Helping people in our churches, classes, and small groups understand and experience God’s grace is vital. What is the best way to teach and, better yet, experience this fundamental doctrine?

Use stories, says Kyle Idleman.

Grace Is Greater by Kyle IdlemanIn a recent interview for CT Pastors, Kyle Rohane and Andrew Finch talked with Idleman, teaching pastor at Southeast Christian Church in Louisville, Kentucky, about his new book, Grace is Greater (published by BakerBooks; also available as a small group study, pastor’s kit, leader’s guide, and journal).
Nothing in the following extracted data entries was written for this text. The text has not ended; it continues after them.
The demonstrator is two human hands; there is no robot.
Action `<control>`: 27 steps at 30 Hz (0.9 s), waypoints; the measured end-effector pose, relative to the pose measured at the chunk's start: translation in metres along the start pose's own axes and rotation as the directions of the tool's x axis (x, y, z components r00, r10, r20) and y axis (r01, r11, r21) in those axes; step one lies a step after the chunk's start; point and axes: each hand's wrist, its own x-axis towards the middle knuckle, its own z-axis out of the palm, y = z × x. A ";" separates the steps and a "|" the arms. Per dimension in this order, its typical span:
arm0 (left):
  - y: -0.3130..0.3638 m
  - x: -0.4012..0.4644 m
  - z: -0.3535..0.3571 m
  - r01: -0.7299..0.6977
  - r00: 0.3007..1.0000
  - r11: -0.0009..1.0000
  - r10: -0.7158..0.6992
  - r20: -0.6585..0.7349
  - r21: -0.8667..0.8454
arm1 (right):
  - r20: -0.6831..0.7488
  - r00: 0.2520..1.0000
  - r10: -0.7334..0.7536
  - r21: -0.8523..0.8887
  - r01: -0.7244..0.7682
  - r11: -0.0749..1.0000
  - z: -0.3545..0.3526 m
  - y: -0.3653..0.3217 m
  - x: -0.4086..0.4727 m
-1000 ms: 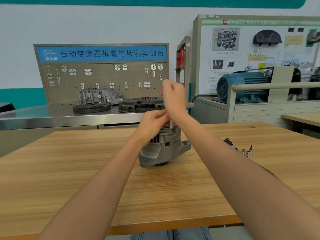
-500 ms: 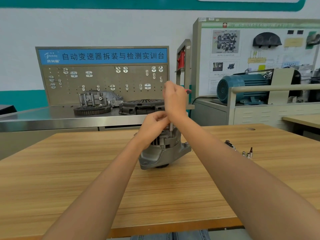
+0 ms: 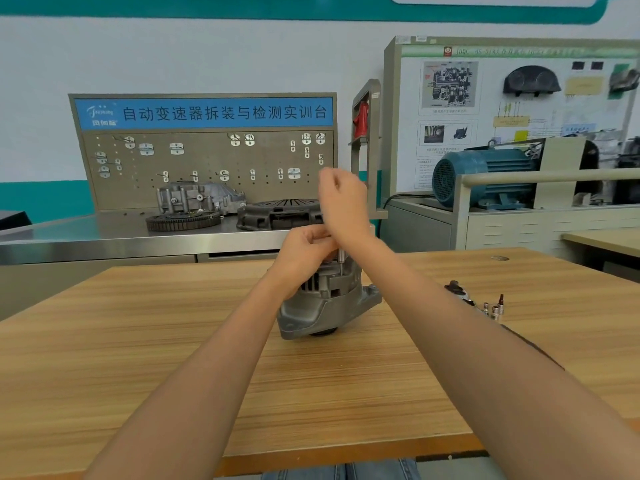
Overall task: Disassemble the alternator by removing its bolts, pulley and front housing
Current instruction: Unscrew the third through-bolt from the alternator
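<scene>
**A:** From your head camera, where does the job stand?

**B:** Early, by my reading. The alternator (image 3: pixel 325 299) sits near the middle of the wooden table (image 3: pixel 138 358), standing on end, with its ribbed casing up and a dark round part just showing underneath. That could be the pulley, though you hide too much of it to be sure. The two housing halves look joined, so the front housing has not come off.

**A:** And your hands?

**B:** Your right hand (image 3: pixel 343 202) is raised above the alternator, fingers curled round the top of a slim driver (image 3: pixel 341 261) whose metal shaft runs straight down into the casing beside the vents. Your left hand (image 3: pixel 304 251) rests on top of the alternator with its fingers curled in beside that shaft; it seems to steady the tool or the body, but I cannot tell exactly what the fingertips pinch.

**A:** So which step is this?

**B:** I judge you are working on one of the through bolts. I cannot see any loose bolt lying on the table, so how many are out is unclear.

**A:** What else is in reach?

**B:** A ratchet handle (image 3: pixel 457 289) and a few small sockets (image 3: pixel 493 308) lie on the table to your right, near your forearm.

**A:** What is left?

**B:** Likely the remaining bolts, then the pulley, then parting the front housing.
</scene>
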 end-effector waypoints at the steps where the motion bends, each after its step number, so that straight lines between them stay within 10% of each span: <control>1: 0.000 0.000 0.000 0.004 0.999 1.000 -0.003 -0.033 0.031 | -0.035 0.990 -0.135 -0.290 0.119 0.950 0.002 0.005 -0.006; 5: 0.001 0.001 0.000 0.002 0.996 0.991 0.009 -0.084 0.130 | -0.066 0.965 -0.255 -0.737 0.125 0.664 0.009 0.013 -0.017; 13: -0.001 0.001 0.000 0.007 1.000 1.000 -0.007 0.008 0.022 | -0.017 0.998 -0.067 -0.071 0.066 0.995 0.003 0.001 -0.001; 18: 0.001 0.000 0.001 -0.027 0.997 1.000 0.026 0.075 0.014 | 0.168 0.949 0.267 0.420 -0.314 0.851 -0.009 -0.004 0.014; 23: 0.001 -0.001 0.000 -0.019 0.996 1.000 0.020 0.083 -0.016 | 0.161 0.920 0.358 0.454 -0.391 0.801 -0.008 -0.008 0.017; 27: 0.000 -0.001 -0.002 -0.004 0.999 1.000 0.003 0.050 0.022 | 0.025 0.991 0.128 0.215 -0.130 0.968 -0.002 -0.005 0.004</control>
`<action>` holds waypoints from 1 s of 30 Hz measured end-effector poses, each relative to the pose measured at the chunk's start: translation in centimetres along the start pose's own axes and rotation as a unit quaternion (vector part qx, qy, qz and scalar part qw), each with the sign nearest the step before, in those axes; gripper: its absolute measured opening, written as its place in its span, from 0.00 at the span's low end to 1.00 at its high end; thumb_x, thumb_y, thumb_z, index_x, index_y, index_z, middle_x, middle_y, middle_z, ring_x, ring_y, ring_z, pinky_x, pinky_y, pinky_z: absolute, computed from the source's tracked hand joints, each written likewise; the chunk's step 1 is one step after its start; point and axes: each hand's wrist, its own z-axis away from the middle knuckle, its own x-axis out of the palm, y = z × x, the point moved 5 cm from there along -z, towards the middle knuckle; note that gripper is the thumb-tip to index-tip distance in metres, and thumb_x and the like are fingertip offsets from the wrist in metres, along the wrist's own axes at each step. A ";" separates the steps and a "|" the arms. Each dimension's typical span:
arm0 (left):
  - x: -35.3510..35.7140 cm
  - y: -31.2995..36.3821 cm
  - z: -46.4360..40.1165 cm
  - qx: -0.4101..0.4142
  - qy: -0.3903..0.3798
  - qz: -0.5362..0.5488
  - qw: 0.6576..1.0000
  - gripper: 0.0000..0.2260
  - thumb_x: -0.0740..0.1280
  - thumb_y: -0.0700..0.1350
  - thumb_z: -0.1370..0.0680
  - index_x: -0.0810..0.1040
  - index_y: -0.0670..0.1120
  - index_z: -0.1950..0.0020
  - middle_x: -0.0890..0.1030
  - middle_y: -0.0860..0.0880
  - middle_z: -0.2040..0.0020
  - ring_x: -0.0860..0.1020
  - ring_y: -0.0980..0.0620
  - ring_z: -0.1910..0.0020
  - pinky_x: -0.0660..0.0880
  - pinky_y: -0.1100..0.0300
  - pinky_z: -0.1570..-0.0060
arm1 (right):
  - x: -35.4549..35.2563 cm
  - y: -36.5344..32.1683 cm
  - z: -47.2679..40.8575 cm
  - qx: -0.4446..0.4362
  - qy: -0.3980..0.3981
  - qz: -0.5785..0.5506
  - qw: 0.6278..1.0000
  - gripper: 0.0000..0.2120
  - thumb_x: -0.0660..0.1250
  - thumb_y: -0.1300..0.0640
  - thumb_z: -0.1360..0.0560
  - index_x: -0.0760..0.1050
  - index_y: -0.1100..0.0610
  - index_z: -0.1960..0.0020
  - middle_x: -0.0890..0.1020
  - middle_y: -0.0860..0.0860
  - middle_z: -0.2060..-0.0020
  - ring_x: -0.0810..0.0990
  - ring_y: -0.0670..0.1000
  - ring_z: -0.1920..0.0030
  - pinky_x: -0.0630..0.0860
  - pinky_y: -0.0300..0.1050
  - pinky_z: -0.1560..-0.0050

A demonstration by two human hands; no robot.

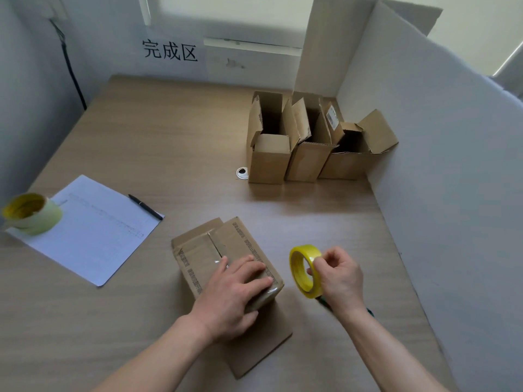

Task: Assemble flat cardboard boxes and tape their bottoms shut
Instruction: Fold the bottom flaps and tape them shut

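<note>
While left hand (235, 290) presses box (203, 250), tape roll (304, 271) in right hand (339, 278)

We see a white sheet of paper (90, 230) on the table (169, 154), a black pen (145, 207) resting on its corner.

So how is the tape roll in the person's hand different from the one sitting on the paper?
The held tape roll stands on edge, pinched by the right hand; the roll on the paper lies tilted and untouched. The held one looks brighter yellow and narrower; the other looks paler and wider. Both have yellow cores.
</note>
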 end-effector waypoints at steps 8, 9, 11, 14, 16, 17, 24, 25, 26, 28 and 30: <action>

“We have found that an effective way to help people experience grace is by telling stories,” Idleman says. “It’s not difficult to find biblical examples. In the Gospels, Jesus didn’t use the word grace, he didn’t give a long theological explanation of it, but his whole earthly ministry was marked by stories of grace.”

Idleman says the church is learning to be more intentional about vulnerability, and he explains the important difference between vulnerability and authenticity. Vulnerability, he says, is being honest about our struggles. Authenticity is no longer pretending, but vulnerability is revealing.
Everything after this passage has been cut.